The British Bill of Rights – what are we all to do about it?

by Alan Miller - Posted on 28 July 2022

We finally have the British Bill of Rights in all of its glory. We can now see that it is neither “British” – being unwelcome in the legislatures of Scotland, Wales and Northern Ireland and indeed opposed by the majority of parties within the UK Parliament itself – nor a “Bill of Rights” as commonly understood in the world of the 21st century .

Some have offered helpful detailed analysis of many aspects of the British Bill of Rights Bill (such as this post by Mark Elliot and this post Daniella Lock for the UKCLA) by and many have condemned it from a wide range of perspectives.

In short, if the Human Rights Act was about “bringing rights home” from the European Court of Human Rights in Strasbourg, the British Bill of Rights will not simply be sending them back but locking them up at Westminster. It will attempt to “legally distance” us all from the European Court of Human Rights.

The issue is what are we all to do about it?

Of course, across the UK we must all make every effort to oppose its passage at Westminster. The reality is that nevertheless it is likely in one form or another to become law although we are of course living in times of much political uncertainty.

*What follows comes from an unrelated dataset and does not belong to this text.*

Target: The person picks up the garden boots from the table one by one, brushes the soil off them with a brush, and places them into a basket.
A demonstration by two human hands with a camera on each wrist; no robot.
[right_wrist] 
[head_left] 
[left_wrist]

Once law, it sets in train a process that could lead to the withdrawal altogether of the UK from the Council of Europe and its European Convention on Human Rights or face expulsion as happened recently to Russia. The political hubris of “taking back control” will meet the reality of international treaty obligations to comply with judgments of the European Court of Human Rights and there will only be one winner.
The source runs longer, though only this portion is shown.